Waktu terasa semakin sempit. Dunia yang kami impikan kini telah runtuh sepenuhnya, dan di atas puing-puingnya, kami harus memilih: bertahan atau menyerah. Kami telah berada di titik paling rendah, di tempat di mana segala harapan tampaknya sirna. Namun, meskipun semuanya hancur, ada satu hal yang tidak bisa dihancurkan: keberanian untuk memilih.
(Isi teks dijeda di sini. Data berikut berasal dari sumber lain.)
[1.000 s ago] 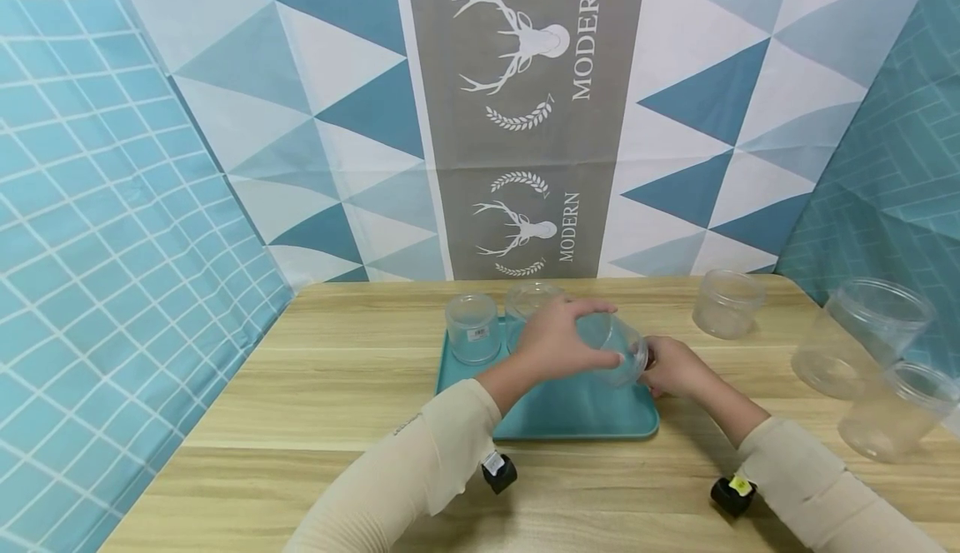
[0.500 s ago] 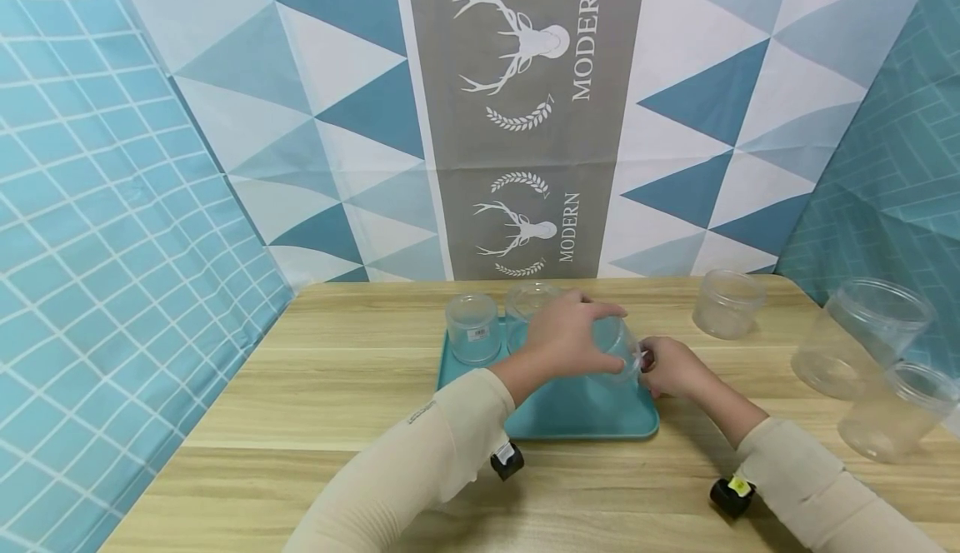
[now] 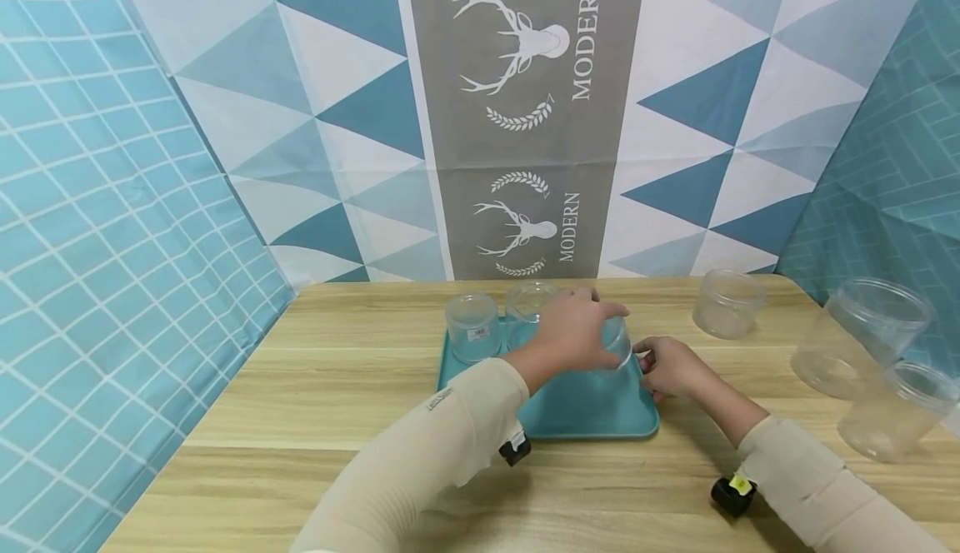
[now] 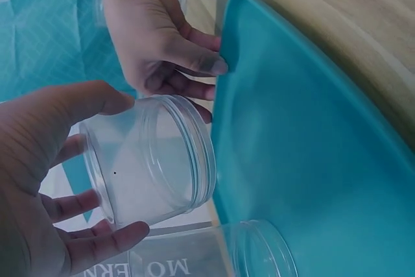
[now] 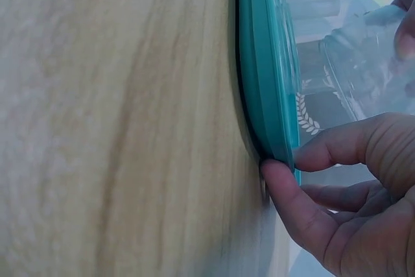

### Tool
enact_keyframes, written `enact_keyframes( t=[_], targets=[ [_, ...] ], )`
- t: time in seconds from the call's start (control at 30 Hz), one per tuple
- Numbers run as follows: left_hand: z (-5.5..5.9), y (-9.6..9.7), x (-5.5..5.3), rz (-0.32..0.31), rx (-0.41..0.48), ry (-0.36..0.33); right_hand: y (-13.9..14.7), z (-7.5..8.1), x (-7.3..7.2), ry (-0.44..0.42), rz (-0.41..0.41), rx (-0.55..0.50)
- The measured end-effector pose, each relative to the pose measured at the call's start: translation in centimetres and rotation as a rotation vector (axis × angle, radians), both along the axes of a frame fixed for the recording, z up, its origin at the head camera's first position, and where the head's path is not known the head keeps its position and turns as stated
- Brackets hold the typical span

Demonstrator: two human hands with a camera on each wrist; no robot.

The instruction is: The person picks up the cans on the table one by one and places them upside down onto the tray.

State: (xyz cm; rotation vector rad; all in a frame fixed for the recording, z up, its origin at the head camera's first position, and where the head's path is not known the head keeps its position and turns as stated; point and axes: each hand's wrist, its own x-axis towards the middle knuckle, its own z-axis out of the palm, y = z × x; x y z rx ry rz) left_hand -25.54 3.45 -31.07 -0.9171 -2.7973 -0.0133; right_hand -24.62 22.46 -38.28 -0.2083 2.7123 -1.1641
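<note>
My left hand [image 3: 570,332] grips a clear plastic jar [image 3: 618,338] over the back right part of the teal tray [image 3: 585,411]. In the left wrist view, thumb and fingers curl round this jar [image 4: 139,167], and its ringed end faces the tray [image 4: 292,128]. Whether it touches the tray, I cannot tell. My right hand [image 3: 670,367] pinches the tray's right edge between thumb and finger, plain in the right wrist view, where the hand [image 5: 363,205] holds the rim [image 5: 269,82]. Two more clear jars stand along the tray's back: a labelled one [image 3: 472,332] and one [image 3: 528,299] partly behind my left hand.
On the wooden table [image 3: 337,370], a short clear jar [image 3: 727,307] stands at the back right. A larger jar [image 3: 858,341] and another jar [image 3: 896,415] stand at the far right. A patterned cloth [image 3: 525,120] hangs behind the table.
My left hand has moved slightly right and back, carrying the jar away from my right hand; the jar looks less tilted. My right hand stays at the tray's edge.
</note>
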Motion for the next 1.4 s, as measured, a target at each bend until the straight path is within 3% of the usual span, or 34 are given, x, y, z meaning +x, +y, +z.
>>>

Aku berdiri di tengah reruntuhan, mata menatap ke depan dengan tatapan kosong. Dunia ini sudah kehilangan bentuknya, dan kami hanya bertahan hidup karena kebiasaan. Tidak ada lagi mimpi, tidak ada lagi perjuangan—hanya bertahan hidup di dunia yang keras dan tak memihak.
“Damar,” suara Pemimpi Besar memecah keheningan. “Kita tidak bisa berhenti sekarang. Kita masih punya pilihan. Kita bisa terus bertarung, atau kita bisa menyerah. Tapi jika kita menyerah, kita akan menjadi bagian dari kehancuran ini.”
Aku menatapnya, terperangah. Di tengah kehancuran, ia masih bisa melihat secercah harapan. Masih ada keyakinan dalam dirinya, meskipun segalanya tampak hilang. “Tapi apa yang bisa kita lakukan, Pemimpi Besar? Dunia ini sudah tidak ada lagi. Kita tidak bisa mengubah kenyataan.”